■ **TASK BRIEF**
Your copy should match the records below exactly, except for the pictures.

■ **SOURCE MATERIAL**

____

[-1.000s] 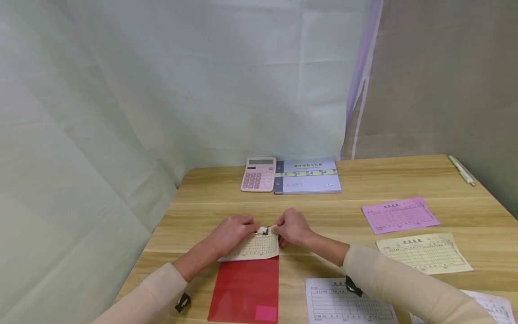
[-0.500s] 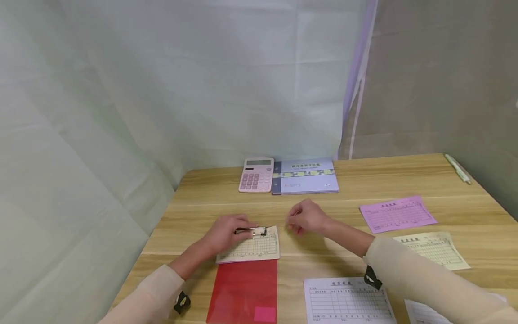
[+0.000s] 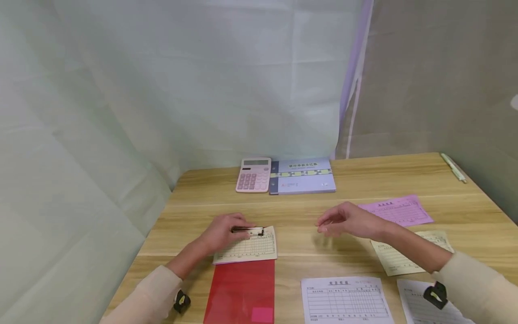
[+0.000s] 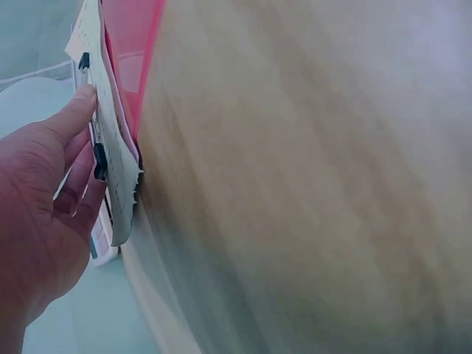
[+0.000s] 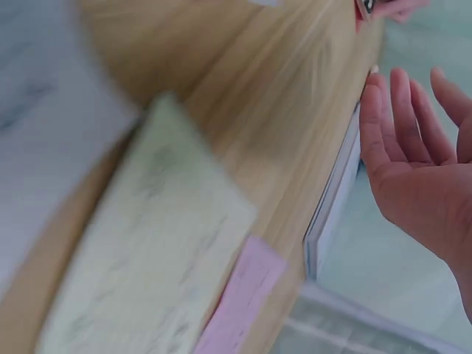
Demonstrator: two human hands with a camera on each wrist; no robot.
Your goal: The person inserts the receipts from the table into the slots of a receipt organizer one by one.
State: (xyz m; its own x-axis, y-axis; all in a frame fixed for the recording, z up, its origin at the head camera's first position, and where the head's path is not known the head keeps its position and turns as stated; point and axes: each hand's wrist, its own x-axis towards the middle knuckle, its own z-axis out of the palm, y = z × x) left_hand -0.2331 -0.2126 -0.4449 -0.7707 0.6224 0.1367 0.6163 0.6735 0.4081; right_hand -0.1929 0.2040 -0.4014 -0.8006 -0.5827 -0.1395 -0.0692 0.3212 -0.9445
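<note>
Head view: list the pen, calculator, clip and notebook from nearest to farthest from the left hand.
1. Clip: right at the fingers of the left hand, on top of the yellow form.
2. Calculator: beyond the hand and slightly right.
3. Notebook: immediately right of the calculator.
4. Pen: far right, toward the back.

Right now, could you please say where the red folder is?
In the head view, the red folder is at the bottom, just left of centre, with a white form to its right; the yellow form under the left hand overlaps its far end.
</note>
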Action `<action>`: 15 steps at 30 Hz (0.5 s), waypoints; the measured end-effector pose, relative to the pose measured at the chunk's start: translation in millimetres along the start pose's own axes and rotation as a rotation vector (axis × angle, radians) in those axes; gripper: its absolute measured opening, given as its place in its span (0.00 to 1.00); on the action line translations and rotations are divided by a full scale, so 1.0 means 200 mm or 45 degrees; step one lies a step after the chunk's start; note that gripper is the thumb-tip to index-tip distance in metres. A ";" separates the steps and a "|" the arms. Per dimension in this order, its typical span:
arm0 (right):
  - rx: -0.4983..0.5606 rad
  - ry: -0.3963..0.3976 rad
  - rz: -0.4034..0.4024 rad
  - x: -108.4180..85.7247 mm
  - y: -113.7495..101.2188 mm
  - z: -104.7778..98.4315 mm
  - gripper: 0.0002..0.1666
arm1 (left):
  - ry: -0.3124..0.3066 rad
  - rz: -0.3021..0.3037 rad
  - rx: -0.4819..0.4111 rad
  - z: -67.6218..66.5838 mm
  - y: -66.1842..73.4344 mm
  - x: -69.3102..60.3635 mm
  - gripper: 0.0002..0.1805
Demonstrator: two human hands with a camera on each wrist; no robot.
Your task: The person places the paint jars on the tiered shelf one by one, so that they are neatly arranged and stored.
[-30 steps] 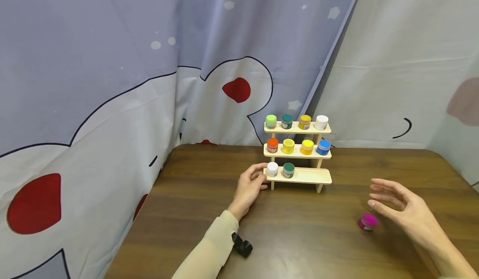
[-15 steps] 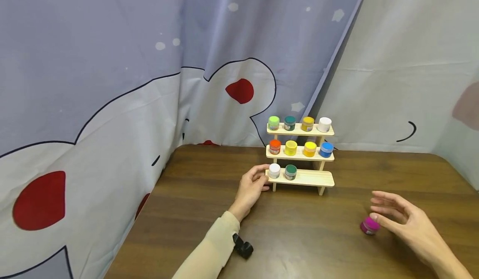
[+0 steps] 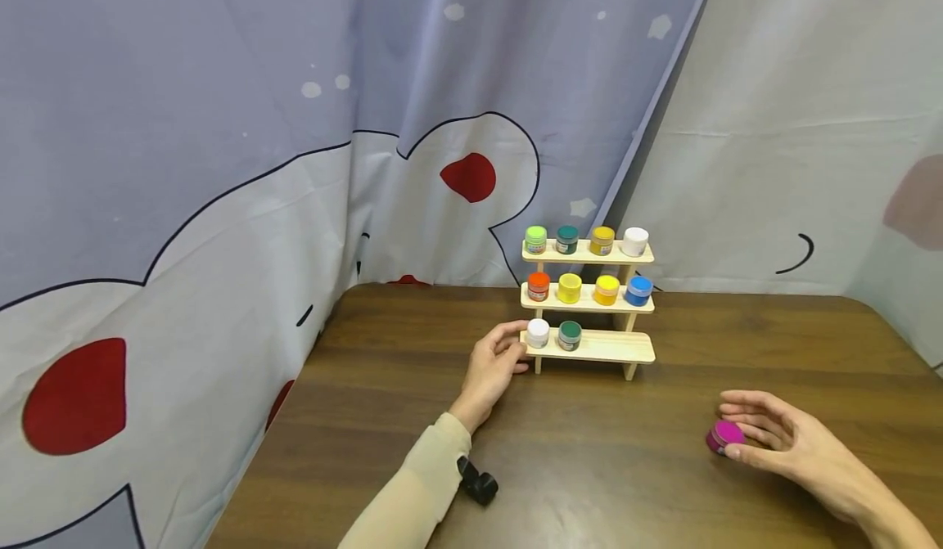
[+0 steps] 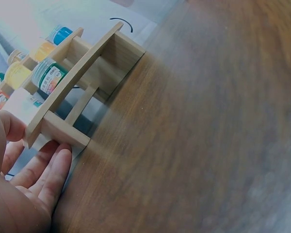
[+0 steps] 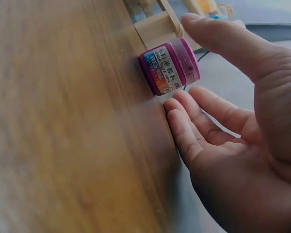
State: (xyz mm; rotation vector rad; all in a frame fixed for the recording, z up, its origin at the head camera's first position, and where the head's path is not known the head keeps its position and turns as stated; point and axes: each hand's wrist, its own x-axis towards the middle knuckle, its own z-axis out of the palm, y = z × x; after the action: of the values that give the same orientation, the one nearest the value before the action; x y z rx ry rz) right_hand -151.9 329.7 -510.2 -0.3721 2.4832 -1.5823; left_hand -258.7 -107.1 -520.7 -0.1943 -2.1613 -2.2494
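Observation:
A three-tier wooden display stand (image 3: 611,344) holds small paint jars. At its left end, my left hand (image 3: 492,369) grips the bottom shelf; in the left wrist view the thumb and fingers (image 4: 56,172) lie about the shelf's end and its leg. A white jar (image 3: 538,333) and a dark green jar (image 3: 570,335) stand on that shelf. To the right, a magenta paint jar (image 3: 725,437) stands upright on the table. My right hand (image 3: 803,451) is beside it, thumb and fingers spread about it. In the right wrist view a gap shows between the fingers and the jar (image 5: 165,70).
The middle shelf carries a red jar (image 3: 539,286), two yellow ones and a blue jar (image 3: 638,290). Light green, teal, ochre and white jars stand on the top shelf (image 3: 526,254). A patterned curtain (image 3: 412,58) hangs behind the brown wooden table (image 3: 589,451).
My right hand has come down and a little left, so its thumb and fingers are now about the magenta jar. My left hand has stayed at the stand.

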 end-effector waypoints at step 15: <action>0.081 -0.041 -0.134 -0.01 0.02 0.02 0.28 | -0.010 -0.022 0.012 0.00 0.01 0.01 0.22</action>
State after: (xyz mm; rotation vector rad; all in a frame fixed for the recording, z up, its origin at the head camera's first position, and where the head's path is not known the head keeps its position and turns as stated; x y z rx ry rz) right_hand -149.4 328.5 -516.4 -0.5223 2.4194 -1.6767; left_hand -259.8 -107.5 -519.5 -0.1852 -2.1854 -2.2506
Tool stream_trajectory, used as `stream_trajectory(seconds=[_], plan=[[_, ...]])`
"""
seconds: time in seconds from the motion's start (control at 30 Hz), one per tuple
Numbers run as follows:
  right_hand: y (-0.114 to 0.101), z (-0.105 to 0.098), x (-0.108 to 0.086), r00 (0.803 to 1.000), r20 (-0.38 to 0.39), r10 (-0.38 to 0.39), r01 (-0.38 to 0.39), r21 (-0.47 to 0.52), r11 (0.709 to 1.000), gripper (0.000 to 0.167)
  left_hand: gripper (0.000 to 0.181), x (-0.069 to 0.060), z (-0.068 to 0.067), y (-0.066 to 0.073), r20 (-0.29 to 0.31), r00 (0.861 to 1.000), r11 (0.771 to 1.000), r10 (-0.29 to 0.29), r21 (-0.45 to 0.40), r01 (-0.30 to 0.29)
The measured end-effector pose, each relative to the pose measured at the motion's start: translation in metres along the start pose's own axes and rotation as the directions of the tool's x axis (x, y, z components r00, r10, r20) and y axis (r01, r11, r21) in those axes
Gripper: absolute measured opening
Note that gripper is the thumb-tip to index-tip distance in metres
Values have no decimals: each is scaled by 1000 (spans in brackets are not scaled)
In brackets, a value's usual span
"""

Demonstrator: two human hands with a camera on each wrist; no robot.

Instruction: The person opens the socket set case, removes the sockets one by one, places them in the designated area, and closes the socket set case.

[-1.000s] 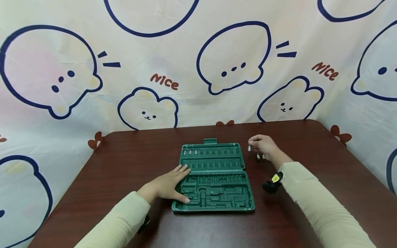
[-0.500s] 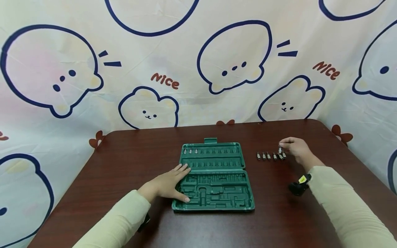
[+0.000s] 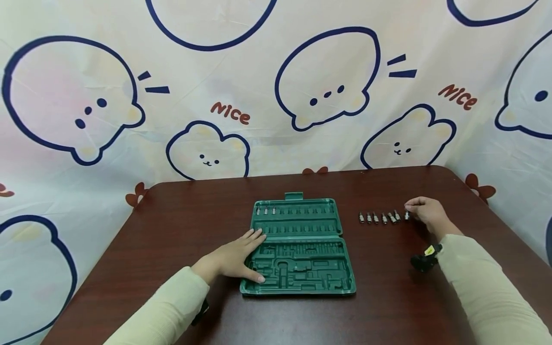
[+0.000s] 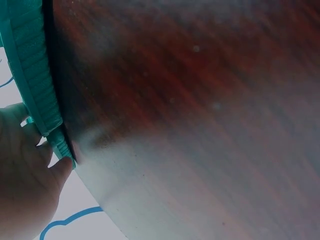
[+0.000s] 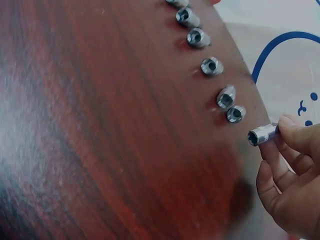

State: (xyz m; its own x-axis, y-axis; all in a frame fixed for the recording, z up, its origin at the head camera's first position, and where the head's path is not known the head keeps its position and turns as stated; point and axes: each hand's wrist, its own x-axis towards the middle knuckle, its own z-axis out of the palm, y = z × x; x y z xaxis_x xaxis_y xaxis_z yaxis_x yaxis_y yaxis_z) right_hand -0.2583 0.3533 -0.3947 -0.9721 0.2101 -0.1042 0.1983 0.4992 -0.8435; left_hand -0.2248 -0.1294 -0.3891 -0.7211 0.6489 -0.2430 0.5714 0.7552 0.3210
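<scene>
A green plastic tool case lies opened flat on the table. My left hand rests on its left side, fingers spread over the edge. At the right, my right hand pinches a small silver socket between thumb and fingertips. In the right wrist view, the socket's hollow end faces the camera. Beside it several similar sockets stand in a rough row on the table; two at the right end lean close together. Three small metal pieces sit in the case's top-left slots.
The dark red-brown wooden table has rounded far corners. Behind it hangs a pale cloth with blue cartoon outlines. A black wrist camera hangs below the right wrist.
My right hand has moved right along the row, from near the case's upper right corner to the far end. It still pinches a socket. My left hand has stayed on the case.
</scene>
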Motion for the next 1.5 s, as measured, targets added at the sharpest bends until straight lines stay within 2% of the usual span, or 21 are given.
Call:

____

■ **RESPONSE BELOW**
[-1.000s] 
[-0.500s] 
[+0.000s] 
[+0.000s] 
[+0.000s] 
Demonstrator: two human hands with a camera on each wrist; no robot.
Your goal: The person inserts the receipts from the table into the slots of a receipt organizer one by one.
State: (xyz m; its own x-axis, y-axis; all in a frame fixed for the recording, z up, its origin at the head camera's first position, and where the head's path is not known the head keeps its position and turns as stated; point and axes: each hand's wrist, its own x-axis towards the middle knuckle, its own z-axis out of the palm, y = z × x) left_hand -0.2331 -0.2126 -0.4449 -0.7707 0.6224 0.1367 0.6163 0.6735 0.4081; right_hand -0.1929 0.2040 -0.4014 -0.8006 -0.5827 -0.1395 -0.0692 0.3212 -0.9445
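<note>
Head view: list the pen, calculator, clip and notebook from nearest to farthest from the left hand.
1. Clip: right at the fingers of the left hand, on top of the yellow form.
2. Calculator: beyond the hand and slightly right.
3. Notebook: immediately right of the calculator.
4. Pen: far right, toward the back.

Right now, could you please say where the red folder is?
In the head view, the red folder is at the bottom, just left of centre, with a white form to its right; the yellow form under the left hand overlaps its far end.
</note>
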Action `<action>`: 15 steps at 30 Hz (0.5 s), waypoints; the measured end-effector pose, relative to the pose measured at the chunk's start: translation in millimetres along the start pose's own axes and rotation as a rotation vector (axis × angle, radians) in those axes; gripper: its absolute measured opening, given as its place in its span (0.00 to 1.00); on the action line translations and rotations are divided by a full scale, so 1.0 means 200 mm or 45 degrees; step one lies a step after the chunk's start; note that gripper is the thumb-tip to index-tip distance in metres. A ";" separates the steps and a "|" the arms. Per dimension in this order, its typical span:
arm0 (right):
  - rx: -0.4983..0.5606 rad
  - ry: -0.3963..0.3976 rad
  - rz: -0.4034..0.4024 rad
  - x: -108.4180..85.7247 mm
  - y: -113.7495..101.2188 mm
  - z: -104.7778..98.4315 mm
  - gripper: 0.0002..0.1666
arm1 (left):
  - ry: -0.3124..0.3066 rad
  - rz: -0.3021..0.3037 rad
  - rx: -0.4819..0.4111 rad
  - z: -67.6218..66.5838 mm
  - y: -66.1842..73.4344 mm
  - x: -69.3102..60.3635 mm
  - gripper: 0.0002..0.1805
Demonstrator: two human hands with a camera on each wrist; no robot.
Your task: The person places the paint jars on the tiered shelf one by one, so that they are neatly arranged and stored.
[-30 steps] 
[-15 steps] 
[+0 steps] 
[+0 steps] 
[+0 steps] 
State: (xyz mm; rotation vector rad; all in a frame fixed for the recording, z up, its origin at the head camera's first position, and where the head's path is not known the head keeps its position and turns as stated; point and axes: each hand's wrist, its own x-axis towards the middle knuckle, its own z-axis out of the palm, y = z × x; after the action: of the values that give the same orientation, the one nearest the value before the action; x y z rx ry rz) right_hand -151.9 329.7 -510.2 -0.3721 2.4832 -1.5823; left_hand -258.7 -107.1 -520.7 -0.1943 -2.1613 -2.2494
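Observation:
A three-tier wooden display stand (image 3: 611,344) holds small paint jars. At its left end, my left hand (image 3: 492,369) grips the bottom shelf; in the left wrist view the thumb and fingers (image 4: 56,172) lie about the shelf's end and its leg. A white jar (image 3: 538,333) and a dark green jar (image 3: 570,335) stand on that shelf. To the right, a magenta paint jar (image 3: 725,437) stands upright on the table. My right hand (image 3: 803,451) is beside it, thumb and fingers spread about it. In the right wrist view a gap shows between the fingers and the jar (image 5: 165,70).
The middle shelf carries a red jar (image 3: 539,286), two yellow ones and a blue jar (image 3: 638,290). Light green, teal, ochre and white jars stand on the top shelf (image 3: 526,254). A patterned curtain (image 3: 412,58) hangs behind the brown wooden table (image 3: 589,451).
My right hand has come down and a little left, so its thumb and fingers are now about the magenta jar. My left hand has stayed at the stand.
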
 end-effector waypoints at step 15: <action>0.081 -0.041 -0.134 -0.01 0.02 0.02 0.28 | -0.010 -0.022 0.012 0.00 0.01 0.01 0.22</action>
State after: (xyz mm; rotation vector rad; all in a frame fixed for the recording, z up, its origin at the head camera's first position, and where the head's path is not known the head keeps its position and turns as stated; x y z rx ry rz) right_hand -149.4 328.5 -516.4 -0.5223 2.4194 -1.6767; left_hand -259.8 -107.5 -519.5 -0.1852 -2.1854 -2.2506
Tool stream_trajectory, used as `stream_trajectory(seconds=[_], plan=[[_, ...]])`
"""
seconds: time in seconds from the motion's start (control at 30 Hz), one per tuple
Numbers run as follows:
  right_hand: y (-0.114 to 0.101), z (-0.105 to 0.098), x (-0.108 to 0.086), r00 (0.803 to 1.000), r20 (-0.38 to 0.39), r10 (-0.38 to 0.39), r01 (-0.38 to 0.39), r21 (-0.47 to 0.52), r11 (0.709 to 1.000), gripper (0.000 to 0.167)
  left_hand: gripper (0.000 to 0.181), x (-0.069 to 0.060), z (-0.068 to 0.067), y (-0.066 to 0.073), r20 (-0.29 to 0.31), r00 (0.861 to 1.000), r11 (0.771 to 1.000), r10 (-0.29 to 0.29), r21 (-0.45 to 0.40), r01 (-0.30 to 0.29)
The measured end-effector pose, each relative to the pose measured at the motion's start: translation in metres along the start pose's own axes and rotation as the directions of the tool's x axis (x, y, z components r00, r10, r20) and y axis (r01, r11, r21) in those axes
Gripper: absolute measured opening
Note that gripper is the thumb-tip to index-tip distance in metres
Values have no decimals: each is scaled by 1000 (spans in brackets are not scaled)
In brackets, a value's usual span
"""

Demonstrator: two human hands with a camera on each wrist; no robot.

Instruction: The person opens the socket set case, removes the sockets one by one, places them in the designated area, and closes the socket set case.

[-1.000s] 
[-0.500s] 
[+0.000s] 
[+0.000s] 
[+0.000s] 

State: (xyz m; its own x-axis, y-axis; all in a frame fixed for the recording, z up, its origin at the head camera's first position, and where the head's path is not known the head keeps its position and turns as stated; point and axes: each hand's wrist, its own x-axis towards the middle knuckle, its own z-axis out of the palm, y = z × x; x y z xaxis_x xaxis_y xaxis_z yaxis_x yaxis_y yaxis_z) right_hand -0.2583 0.3533 -0.3947 -0.9721 0.2101 -0.1042 0.1983 0.4992 -0.8435; left_hand -0.2248 -0.1294 -0.3891 -0.7211 0.6489 -0.2430 0.5714 0.7552 0.3210
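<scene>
A green plastic tool case lies opened flat on the table. My left hand rests on its left side, fingers spread over the edge. At the right, my right hand pinches a small silver socket between thumb and fingertips. In the right wrist view, the socket's hollow end faces the camera. Beside it several similar sockets stand in a rough row on the table; two at the right end lean close together. Three small metal pieces sit in the case's top-left slots.
The dark red-brown wooden table has rounded far corners. Behind it hangs a pale cloth with blue cartoon outlines. A black wrist camera hangs below the right wrist.
My right hand has moved right along the row, from near the case's upper right corner to the far end. It still pinches a socket. My left hand has stayed on the case.
</scene>
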Motion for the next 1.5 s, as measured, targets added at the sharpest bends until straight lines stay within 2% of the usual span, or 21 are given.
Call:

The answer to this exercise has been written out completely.